Compilation album by various artists
- Released: Q1 1993
- Recorded: 1992
- Studio: Battery Sound; The Hit Factory; Sear Sound; Studio Sound Recorders; MCA Music Media;
- Genre: Pop
- Length: 30:34
- Label: Walt Disney
- Producer: Harold J. Kleiner Michael Becker

= The Little Mermaid: Splash Hits =

The Little Mermaid: Splash Hits is a compilation album, which mostly contained songs from The Little Mermaid TV series.

==Track list==

Note: *These tracks were written specifically for this album.

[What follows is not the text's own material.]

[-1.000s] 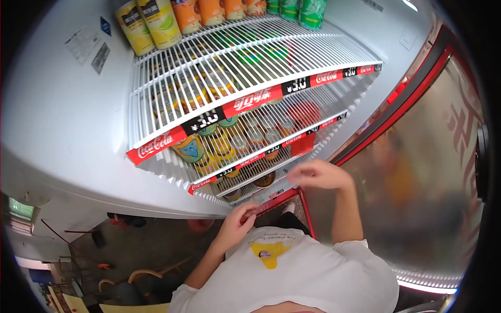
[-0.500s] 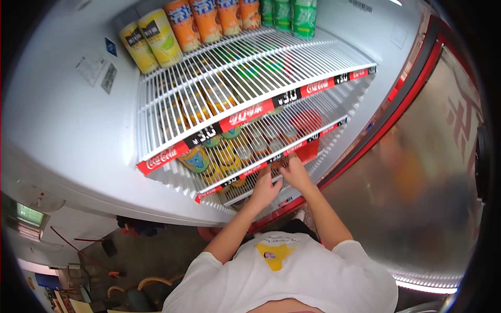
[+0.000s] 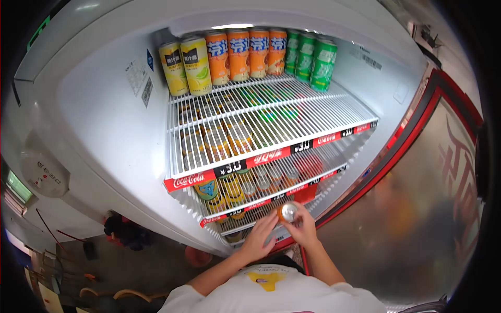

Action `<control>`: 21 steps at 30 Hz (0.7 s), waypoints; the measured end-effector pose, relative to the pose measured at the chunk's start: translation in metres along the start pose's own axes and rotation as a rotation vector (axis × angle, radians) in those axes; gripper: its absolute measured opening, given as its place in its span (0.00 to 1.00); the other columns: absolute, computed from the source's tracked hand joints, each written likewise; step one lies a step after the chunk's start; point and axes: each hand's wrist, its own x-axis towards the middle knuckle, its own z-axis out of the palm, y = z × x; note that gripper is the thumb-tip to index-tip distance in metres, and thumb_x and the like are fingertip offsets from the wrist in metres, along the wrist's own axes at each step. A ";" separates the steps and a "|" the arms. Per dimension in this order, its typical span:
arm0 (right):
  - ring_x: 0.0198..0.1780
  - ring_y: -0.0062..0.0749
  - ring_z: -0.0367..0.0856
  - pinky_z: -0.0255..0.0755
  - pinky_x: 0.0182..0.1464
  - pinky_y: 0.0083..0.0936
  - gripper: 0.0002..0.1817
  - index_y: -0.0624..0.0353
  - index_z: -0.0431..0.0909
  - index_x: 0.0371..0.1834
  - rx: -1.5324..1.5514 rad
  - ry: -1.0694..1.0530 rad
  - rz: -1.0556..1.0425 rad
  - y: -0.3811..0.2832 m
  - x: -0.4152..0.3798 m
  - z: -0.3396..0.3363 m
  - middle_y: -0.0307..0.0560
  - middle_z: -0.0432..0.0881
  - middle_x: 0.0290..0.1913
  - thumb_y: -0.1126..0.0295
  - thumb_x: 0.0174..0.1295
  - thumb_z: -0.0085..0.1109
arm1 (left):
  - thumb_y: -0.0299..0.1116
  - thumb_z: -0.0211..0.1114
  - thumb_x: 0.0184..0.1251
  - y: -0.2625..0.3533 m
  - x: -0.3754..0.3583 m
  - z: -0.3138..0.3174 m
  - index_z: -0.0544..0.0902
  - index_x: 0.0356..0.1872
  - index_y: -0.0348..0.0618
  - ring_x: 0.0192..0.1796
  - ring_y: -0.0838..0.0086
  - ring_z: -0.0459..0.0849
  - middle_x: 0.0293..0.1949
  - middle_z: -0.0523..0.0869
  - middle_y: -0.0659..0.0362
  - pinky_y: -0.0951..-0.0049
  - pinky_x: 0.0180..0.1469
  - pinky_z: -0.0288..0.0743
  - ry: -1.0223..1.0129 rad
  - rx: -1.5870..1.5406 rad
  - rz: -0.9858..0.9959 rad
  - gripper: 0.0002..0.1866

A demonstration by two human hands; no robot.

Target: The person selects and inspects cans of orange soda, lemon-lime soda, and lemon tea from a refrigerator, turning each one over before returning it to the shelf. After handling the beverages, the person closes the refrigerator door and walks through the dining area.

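An orange drink can (image 3: 288, 212) with a silver top is in my right hand (image 3: 305, 229), its lid facing up toward me. The fingers wrap the can from the right. On the other side, my left hand (image 3: 260, 236) is open, fingers stretched out with the tips right at the can's left side. Both hands are in front of the fridge's lower shelves. Bottles (image 3: 231, 189) with yellow contents stand on the shelf just beyond them.
The upper wire shelf (image 3: 209, 167) carries yellow cans (image 3: 195, 68), orange cans (image 3: 239, 56) and green cans (image 3: 323, 65) at its back. To the right, the red-framed glass door (image 3: 396, 198) stands open. A person (image 3: 122, 229) is at the lower left.
My hands have come out from the lower shelf toward me, and an orange can now shows in my right hand. The view has tilted up, showing more of the upper shelf.
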 end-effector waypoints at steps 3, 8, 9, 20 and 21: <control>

| No. | Title | Writer(s) | Performer(s) | Length |
|---|---|---|---|---|
| 1. | "In Harmony" | Michael and Patty Silversher | Jodi Benson | 2:00 |
| 2. | "You Got to Be You" | Jack Feldman, Tom Snow | Samuel E. Wright | 2:30 |
| 3. | "Sing a New Song" | Randy Petersen, Kevin Quinn | Jodi Benson, Brian Cummings | 1:39 |
| 4. | "Just a Little Love" | Jack Feldman, Tom Snow | Jodi Benson | 2:17 |
| 5. | "Sea Floor Strut" (*) | Dave Kinnoin, Jimmy Hammer | Samuel E. Wright, Shelby Daniel, Angie Jaree, Janis Liebhart | 3:18 |
| 6. | "Beddie-Bye Blues" | Randy Petersen, Kevin Quinn | Joe Alaskey, David Lander | 1:48 |
| 7. | "Please Don't Wake the Whale" (*) | Dennis Scott | Jodi Benson, Shelby Daniel, Angie Jaree, Janis Liebhart | 2:09 |
| 8. | "Reef with a View" (*) | Rick Dempsey, Joel Jacks | Randy Crenshaw | 2:37 |
| 9. | "The Lobster Mobster's Mob" | Ted Anasti, Patsy Cameron, Michael Silversher | Joe Alaskey, David Lander | 1:19 |
| 10. | "Dis is de Life" | Michael and Patty Silversher | Samuel E. Wright | 3:24 |
| 11. | "The Edge of the Edge of the Sea" | Michael and Patty Silversher | Jodi Benson | 1:39 |
| 12. | "In My Blue Backyard" (*) | William Robinson | Jodi Benson | 3:31 |
| 13. | "Home Is" (*) | Paul Parnes, Dennis Scott | Jodi Benson | 2:23 |
| Total length: |  |  |  | 30:34 |

==Publishing==
- Tracks 1–4, 7 and 9–11 © 1993 Wonderland Music Company, Inc. (BMI).
- Tracks 5–6 and 12–13 © 1993 Walt Disney Music Company, Inc. (ASCAP).
- Track 8 © 1993 Walt Disney Music Company, Inc. (ASCAP)/Wonderland Music Company, Inc. (BMI).
- International copyright secured for all tracks.

==Personnel==
Credits for The Little Mermaid: Splash Hits adapted from album liner notes.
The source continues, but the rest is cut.